#### Requirement:
Over all lines in the data below, count those holding "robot" and give only the result.
Segment Open
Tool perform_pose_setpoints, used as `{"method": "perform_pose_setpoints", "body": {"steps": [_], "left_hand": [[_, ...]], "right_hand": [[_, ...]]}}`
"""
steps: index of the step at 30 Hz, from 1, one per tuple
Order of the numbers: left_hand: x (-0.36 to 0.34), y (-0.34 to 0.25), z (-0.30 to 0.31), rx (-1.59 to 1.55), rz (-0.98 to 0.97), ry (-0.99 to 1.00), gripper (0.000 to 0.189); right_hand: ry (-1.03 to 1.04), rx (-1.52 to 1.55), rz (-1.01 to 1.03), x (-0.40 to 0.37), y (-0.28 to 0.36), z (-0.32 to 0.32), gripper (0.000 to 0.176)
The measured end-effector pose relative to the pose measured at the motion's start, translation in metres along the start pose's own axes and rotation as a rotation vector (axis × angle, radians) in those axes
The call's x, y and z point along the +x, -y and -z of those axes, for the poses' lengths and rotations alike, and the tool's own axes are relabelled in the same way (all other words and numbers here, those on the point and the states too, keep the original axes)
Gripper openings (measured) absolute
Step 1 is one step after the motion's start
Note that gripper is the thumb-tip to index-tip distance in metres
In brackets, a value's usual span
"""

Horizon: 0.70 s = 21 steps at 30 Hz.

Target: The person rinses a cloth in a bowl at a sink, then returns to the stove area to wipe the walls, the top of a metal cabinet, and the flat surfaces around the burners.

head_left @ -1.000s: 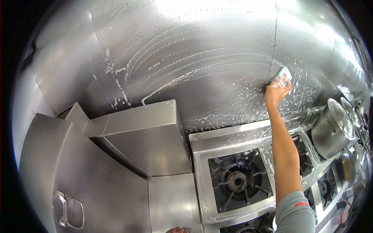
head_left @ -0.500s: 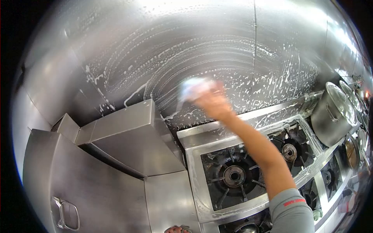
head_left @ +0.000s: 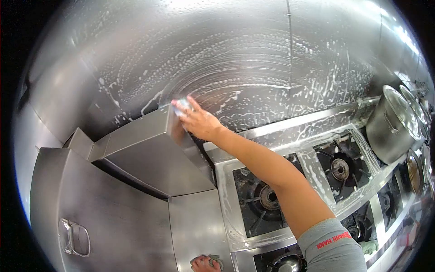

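My right hand reaches across the stove and is closed on a pale bluish-white sponge, partly hidden under the fingers. It presses the sponge at the soapy steel wall, right beside the upper corner of a steel box housing. Curved streaks of foam mark the wall. At the bottom edge, my left hand rests on the steel counter, its fingers around a crumpled green cloth. Only part of that hand shows.
Below my right arm lies a gas stove with burners and foamy rims. A large lidded steel pot stands at the right. A steel lid with a handle fills the lower left. Another green cloth lies by the stove's front edge.
My right hand has swept the sponge left and slightly down along the wall to the housing's corner. More of my left hand and its cloth now shows at the bottom.
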<state>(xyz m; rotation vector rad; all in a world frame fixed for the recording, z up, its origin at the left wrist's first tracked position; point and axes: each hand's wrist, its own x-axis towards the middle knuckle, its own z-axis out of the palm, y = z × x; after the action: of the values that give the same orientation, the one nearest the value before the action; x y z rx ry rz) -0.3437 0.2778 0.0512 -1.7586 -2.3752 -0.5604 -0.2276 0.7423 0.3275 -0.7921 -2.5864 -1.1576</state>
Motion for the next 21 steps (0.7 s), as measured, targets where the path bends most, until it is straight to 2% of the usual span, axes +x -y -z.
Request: {"method": "perform_pose_setpoints", "body": {"steps": [2, 4, 5, 6, 7, 8, 10, 12, 13, 14, 15, 16, 17, 18, 20, 21], "left_hand": [[0.0, 0.001, -0.002, 0.016, 0.008, 0.01, 0.024], [0.001, 0.004, -0.003, 0.004, -0.053, -0.02, 0.023], [0.001, 0.009, -0.006, 0.002, -0.045, -0.017, 0.023], [0.0, 0.014, -0.013, -0.02, -0.054, -0.036, 0.023], [-0.003, 0.016, -0.017, -0.042, -0.058, -0.056, 0.022], [-0.005, 0.016, -0.014, -0.043, -0.04, -0.053, 0.022], [-0.002, 0.01, -0.008, 0.001, -0.004, 0.035, 0.021], [0.001, 0.008, -0.006, 0.0, -0.007, 0.036, 0.021], [0.001, 0.006, -0.005, 0.005, -0.012, 0.039, 0.021], [-0.001, 0.005, -0.006, 0.01, -0.015, 0.04, 0.021], [-0.001, 0.006, -0.008, 0.006, -0.011, 0.035, 0.021], [-0.001, 0.008, -0.008, 0.005, -0.012, 0.034, 0.021], [0.0, 0.009, -0.007, 0.015, -0.025, 0.041, 0.021], [0.0, 0.009, -0.007, 0.005, -0.046, 0.021, 0.022], [-0.001, 0.007, -0.01, -0.006, -0.071, 0.008, 0.023], [-0.001, 0.008, -0.01, 0.011, -0.068, 0.002, 0.023]], "right_hand": [[-0.305, -0.013, 0.0, -0.026, -0.004, -0.04, 0.045], [-0.259, 0.24, -0.157, -0.078, -0.031, -0.052, 0.054], [-0.311, 0.352, -0.304, -0.111, -0.043, -0.072, 0.065], [-0.159, 0.174, -0.495, -0.146, -0.052, -0.088, 0.068], [-0.105, 0.147, -0.73, -0.175, -0.064, -0.078, 0.066], [-0.09, 0.265, -1.011, -0.201, -0.068, -0.09, 0.06], [-0.335, 0.334, -1.318, -0.235, -0.072, -0.15, 0.062], [-0.385, 0.363, -1.347, -0.215, -0.05, -0.143, 0.064], [-0.322, 0.44, -1.267, -0.196, -0.033, -0.133, 0.066], [-0.276, 0.397, -1.104, -0.173, -0.017, -0.121, 0.068], [-0.338, 0.395, -0.879, -0.149, -0.003, -0.118, 0.071], [-0.269, 0.449, -0.695, -0.127, 0.016, -0.088, 0.07], [-0.301, 0.464, -0.495, -0.104, 0.031, -0.099, 0.068], [-0.102, 0.433, -0.262, -0.087, 0.039, -0.084, 0.064], [-0.109, 0.322, -0.008, -0.063, 0.054, -0.084, 0.06], [-0.103, 0.328, -0.015, -0.069, 0.047, -0.079, 0.06]]}}
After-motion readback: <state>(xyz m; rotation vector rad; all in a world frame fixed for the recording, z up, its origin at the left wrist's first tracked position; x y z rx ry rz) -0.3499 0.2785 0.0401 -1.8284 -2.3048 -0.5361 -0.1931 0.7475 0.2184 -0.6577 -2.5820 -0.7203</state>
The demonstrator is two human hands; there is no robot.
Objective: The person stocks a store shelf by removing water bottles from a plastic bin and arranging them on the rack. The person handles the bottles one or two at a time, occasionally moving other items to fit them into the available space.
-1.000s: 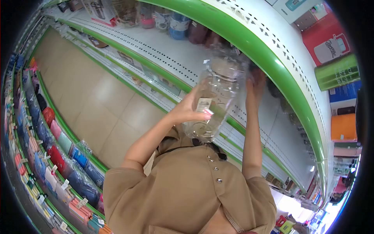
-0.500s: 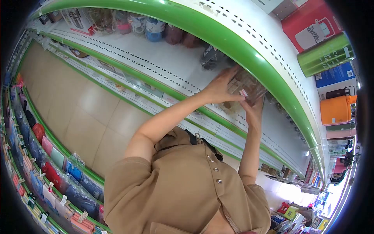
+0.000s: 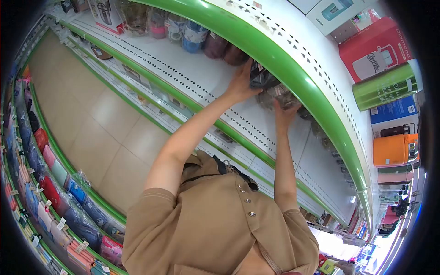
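Note:
On the white shelf [image 3: 183, 75], under the green-edged shelf above, my left hand [image 3: 239, 86] is against a dark plastic-wrapped item [image 3: 263, 79] with pale lettering. Its thumb lies along the near side and its fingers go up the left side, fingertips partly hidden. Beside that item sits a brownish item in clear plastic wrap [image 3: 278, 95]. My right hand [image 3: 286, 114] holds it from the near right, thumb and fingers spread around its end. The upper shelf's green edge [image 3: 279, 64] hides the far side of both items.
Several wrapped items, including a blue one [image 3: 194, 37], stand further left on the shelf. Above, a green tumbler [image 3: 382, 91], a red box [image 3: 373, 50] and an orange container [image 3: 392, 150] stand on the upper shelf. Packaged goods [image 3: 57, 197] line the opposite aisle side.
Both hands held the brownish wrapped item near the shelf's front; it now sits deeper in, beside the dark item. My left hand has moved left onto the dark item.

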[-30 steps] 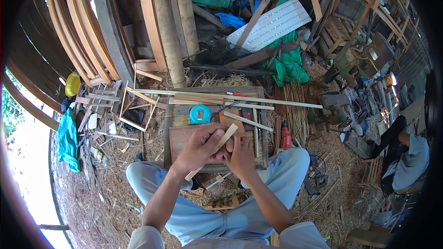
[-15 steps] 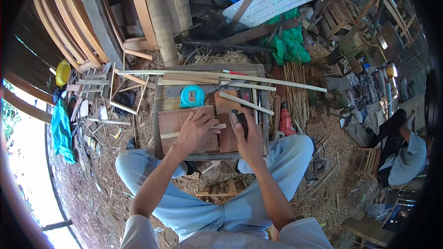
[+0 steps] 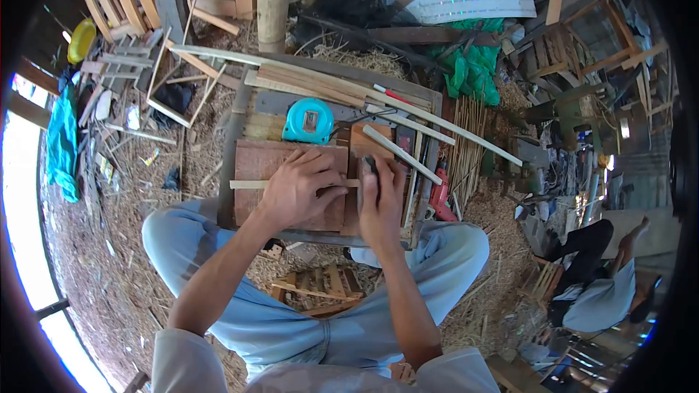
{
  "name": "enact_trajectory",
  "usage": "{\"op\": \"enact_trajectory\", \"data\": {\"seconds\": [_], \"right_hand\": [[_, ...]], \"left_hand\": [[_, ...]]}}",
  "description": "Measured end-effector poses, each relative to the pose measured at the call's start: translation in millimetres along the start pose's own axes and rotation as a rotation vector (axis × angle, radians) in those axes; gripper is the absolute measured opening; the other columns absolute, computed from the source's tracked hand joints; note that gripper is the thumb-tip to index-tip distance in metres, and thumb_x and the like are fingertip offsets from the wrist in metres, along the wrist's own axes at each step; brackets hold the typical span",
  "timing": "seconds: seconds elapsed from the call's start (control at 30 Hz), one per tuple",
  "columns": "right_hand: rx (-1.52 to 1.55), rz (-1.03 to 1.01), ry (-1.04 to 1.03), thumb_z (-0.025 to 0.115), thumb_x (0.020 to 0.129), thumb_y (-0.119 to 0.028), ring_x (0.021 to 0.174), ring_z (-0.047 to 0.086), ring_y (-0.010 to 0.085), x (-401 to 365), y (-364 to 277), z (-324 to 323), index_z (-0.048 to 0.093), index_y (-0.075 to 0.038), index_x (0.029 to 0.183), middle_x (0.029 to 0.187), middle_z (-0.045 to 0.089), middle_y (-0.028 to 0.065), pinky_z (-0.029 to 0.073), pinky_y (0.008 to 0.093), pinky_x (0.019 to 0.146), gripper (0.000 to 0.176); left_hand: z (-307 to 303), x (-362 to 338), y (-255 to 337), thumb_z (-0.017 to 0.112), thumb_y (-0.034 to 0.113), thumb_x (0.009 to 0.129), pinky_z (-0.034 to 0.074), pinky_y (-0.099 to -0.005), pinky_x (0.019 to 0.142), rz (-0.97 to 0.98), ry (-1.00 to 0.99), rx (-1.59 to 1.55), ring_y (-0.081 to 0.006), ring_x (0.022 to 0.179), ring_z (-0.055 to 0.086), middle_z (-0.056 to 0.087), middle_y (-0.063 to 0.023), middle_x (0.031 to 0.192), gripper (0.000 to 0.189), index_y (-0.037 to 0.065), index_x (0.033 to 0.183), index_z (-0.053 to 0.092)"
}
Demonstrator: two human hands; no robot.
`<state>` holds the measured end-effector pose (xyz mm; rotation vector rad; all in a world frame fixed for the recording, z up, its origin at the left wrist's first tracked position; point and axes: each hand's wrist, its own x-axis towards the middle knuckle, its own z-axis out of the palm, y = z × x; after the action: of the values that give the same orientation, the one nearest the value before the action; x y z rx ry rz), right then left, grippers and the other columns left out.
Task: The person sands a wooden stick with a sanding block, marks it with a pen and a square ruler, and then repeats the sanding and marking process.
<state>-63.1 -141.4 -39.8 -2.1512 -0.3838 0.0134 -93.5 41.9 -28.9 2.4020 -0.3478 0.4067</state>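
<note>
Dark tool (image 3: pixel 371 166), gripped by right hand (image 3: pixel 383 207), has neared the strip (image 3: pixel 248 185) left hand (image 3: pixel 297 188) holds.

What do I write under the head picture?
Left hand holds a thin wooden strip on a board; right hand holds a dark tool.

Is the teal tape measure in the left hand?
No, the tape measure lies on the worktable, just beyond the left hand.

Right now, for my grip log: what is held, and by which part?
Left hand: thin wood strip, near its middle. Right hand: dark tool, gripped part unclear.
</note>
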Motion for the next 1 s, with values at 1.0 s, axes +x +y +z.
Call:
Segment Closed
#### Answer space:
2